Open fiigii opened 6 years ago
@fiigii, do you have any metrics for what time is spent in ucrtbase.dll
(as well as RayTracer.dll
and libm-2.23.so
)? I wonder if the metrics are partially "skewed" due to different inlining characteristics of the math libraries/etc.
@tannergooding Here is the VTune data of CRT
The CPI of pow
on Windows looks healthy, the issue may be from its algorithm/implementation.
cc @AndyAyersMS @CarolEidt @jkotas
the issue may be from its algorithm/implementation.
@fiigii, that would be a bit surprising. I'm looking at the implementation and it is some fairly heavily optimized FMA3 code (there is also an SSE2 code path, but you shouldn't hit that).
Unfortunately, that implementation is closed source, so I can't share it here.
I'm trying to collect a trace locally as well, to see if I get the same.
is some fairly heavily optimized FMA3 code
Right, I saw it also from disasm.
@fiigii, how was CoreCLR compiled for you?
I'm testing on only a i7-7700 @ 3.6 GHz
and the run completes in just 1.231s (as compared to the nearly 6s the above shows) -- This is for Baseline (AoS))
I'm testing on only a i7-7700 @ 3.6 GHz and the run completes in just 1.231s (as compared to the nearly 6s the above shows) -- This is for Baseline (AoS))
I changed the image size from 250x250 to 2480x2480 and just rendered one image (not using RenderLoop) to avoid the collection pool imapct for the profling. https://github.com/dotnet/coreclr/blob/master/tests/src/JIT/Performance/CodeQuality/SIMD/RayTracer/RayTracerBench.cs#L33-L34 Sorry for the unclarity.
just rendered one image (not using RenderLoop) to avoid the collection pool imapct for the profling.
So, to clarify, you changed just the following?:
-private const int Width = 250;
-private const int Height = 250;
-private const int Iterations = 7;
+private const int Width = 2480;
+private const int Height = 2480;
+private const int Iterations = 1;
Similar, but I did not use ObjectPool
https://github.com/fiigii/PacketTracer/blob/master/baseline/RayTracer/RayTracerBench.cs#L120-L140
Looks like glibc recently (07 AUG 2017) made a few changes: https://sourceware.org/git/?p=glibc.git;a=commit;h=57a72fa3502673754d14707da02c7c44e83b8d20
Namely, they still use the IBM Accurate Mathematical Library
as their root source code, however, they now have some new logic which additionally compiles that code with the -mfma
and -mavx2
flags, which provides some automatic transformations/optimizations (it looks like they do a cached CPUID check at runtime and jump to the appropriate code).
Additionally, it looks like, since the calling conventions map up, they generally end up calling libm-2.27.so~__pow
directly, rather than having an intermediate call through COMDouble::Pow
.
CC. @CarolEidt, @AndyAyersMS, @jkotas
Does CoreCLR not JIT methods with the platform calling convention?
@roterdam, it does.
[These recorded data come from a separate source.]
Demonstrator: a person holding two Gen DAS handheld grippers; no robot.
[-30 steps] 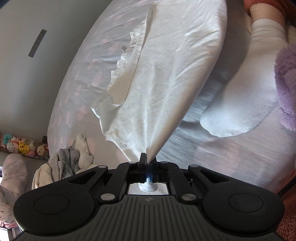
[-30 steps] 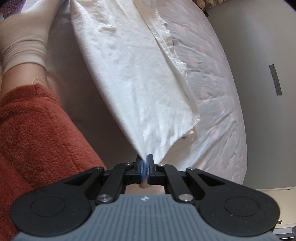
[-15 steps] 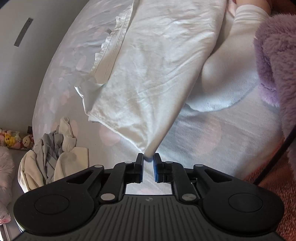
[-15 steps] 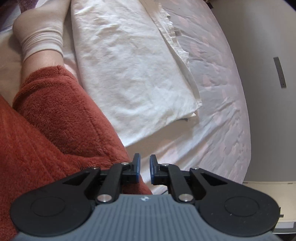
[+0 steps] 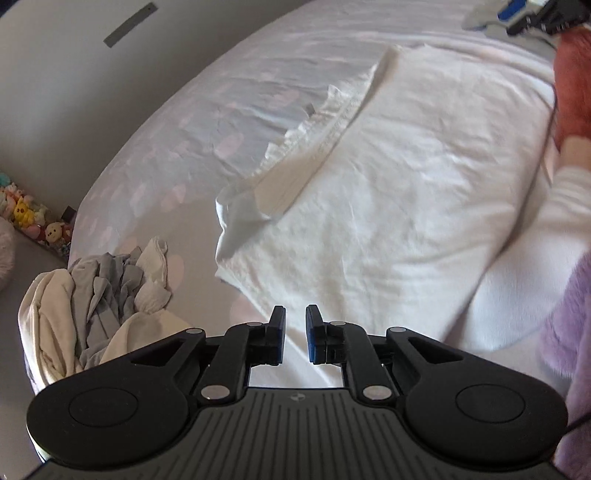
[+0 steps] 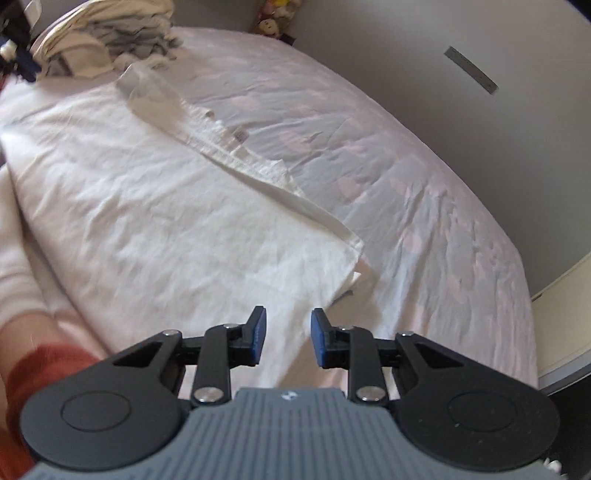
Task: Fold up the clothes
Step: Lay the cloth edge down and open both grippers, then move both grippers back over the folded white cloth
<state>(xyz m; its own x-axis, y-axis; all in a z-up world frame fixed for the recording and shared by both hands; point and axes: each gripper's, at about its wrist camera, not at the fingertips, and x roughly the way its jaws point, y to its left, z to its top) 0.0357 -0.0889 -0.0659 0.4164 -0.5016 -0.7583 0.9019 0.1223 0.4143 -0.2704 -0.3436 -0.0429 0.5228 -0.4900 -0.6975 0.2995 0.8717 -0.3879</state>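
Observation:
A white garment [image 5: 399,192] lies folded flat on the bed, its hemmed edge doubled over along the far side. My left gripper [image 5: 295,325] hovers just above the garment's near corner, jaws opening with nothing between them. In the right wrist view the same white garment [image 6: 177,221] spreads across the bed. My right gripper [image 6: 288,328] hangs over its near edge, jaws opening and empty. The pads of both grippers are clear of the cloth.
A heap of grey and cream clothes [image 5: 96,306] sits at the bed's left end, seen too as the clothes heap [image 6: 107,33] at top left. A person's white sock [image 5: 546,258], purple fleece [image 5: 569,332] and rust-red sleeve [image 6: 33,373] border the garment. Plush toys [image 5: 29,218] line the floor.
Both grippers let go of the garment's corners and opened. The garment dropped flat onto the bed. Both hands rose, pulled back and rolled, so the views turned.

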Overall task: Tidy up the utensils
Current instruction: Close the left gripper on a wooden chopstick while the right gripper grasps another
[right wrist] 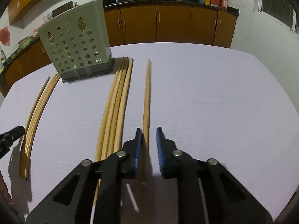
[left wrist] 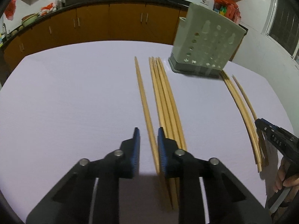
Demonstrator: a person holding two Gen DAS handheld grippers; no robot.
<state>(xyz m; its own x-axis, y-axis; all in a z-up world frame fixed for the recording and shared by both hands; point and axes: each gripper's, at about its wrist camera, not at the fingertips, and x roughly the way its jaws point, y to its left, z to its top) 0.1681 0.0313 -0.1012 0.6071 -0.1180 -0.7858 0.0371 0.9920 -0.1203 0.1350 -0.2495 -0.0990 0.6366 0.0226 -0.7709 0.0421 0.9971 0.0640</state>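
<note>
Left wrist view. Item one: left gripper (left wrist: 148, 132), jaws narrow but not clamped. A lone chopstick (left wrist: 143, 97) lies between them. The right-hand pad touches it and the other pad stands just apart.

Item two: bundle of chopsticks (left wrist: 164, 93), just beside the lone one. Both run from the near edge of the table (left wrist: 65, 102) toward the far edge.

Item three: perforated holder (left wrist: 207, 43), upright near the far edge, beyond the bundle.

Right wrist view. Item four: right gripper (right wrist: 148, 130), jaws likewise narrow. A second lone chopstick (right wrist: 146, 97) rests against one pad, with a gap at the other.

Item five: second bundle (right wrist: 115, 102), near that stick.

Hazards, judged:
- One-sided contact may roll either stick sideways into its bundle before the far pad arrives.
- Each hold sits near the end at the near edge, so once lifted the long free length may droop or swivel in the pads.
- A jaw lying close to a bundle may catch a neighbouring stick and scatter the row.
- A swivelling tip may strike the holder's wall instead of entering.
</note>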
However, the backing implementations for most System.Math
functions aren't managed code, they are "FCALLs" to the underlying C Runtime implementation (through the COMDouble
and COMSingle
classes).
@tannergooding Were you able to reproduce this issue? Is this something we can do or do we need to loop in the VC++ team?
@AaronRobinsonMSFT. Yes, I was able to reproduce this.
I believe this is already tracked by one of the C++ bugs I logged internally, but I will double-check and log a new one if not.
This is also part of a bigger picture with System.Math/MathF that is being tracked internally. I can share more details offline if necessary.
@tannergooding Not necessary. My main goal was simply to set milestones for issues tagged with VM. If this is something that is post-3.0, then feel free to tag as needed. If 3.0, do we have a plan to deliver it?
Tagging subscribers to this area: @tannergooding Notify danmosemsft if you want to be subscribed.
During benchmarking AoS/SoA ray-tracer https://github.com/dotnet/coreclr/pull/18839, we found that the
Vector3
benchmark (RayTracer) is much slower on Windows than Linux.According to VTune analysis, this gap is caused by the CRT math library, which RayTracer uses
Math.Pow
at https://github.com/dotnet/coreclr/blob/master/tests/src/JIT/Performance/CodeQuality/SIMD/RayTracer/Raytracer.cs#L153Windows
Linux
On the left side (AoS means RayTracer), we can see
ucrtbase.dll
on Windows has much more time consuming and instruction retired thanlibm-2.23.so
on Linux.The data is collected on Core i9 + VS2017, but Core i7+ VS2015 has the same performance gap.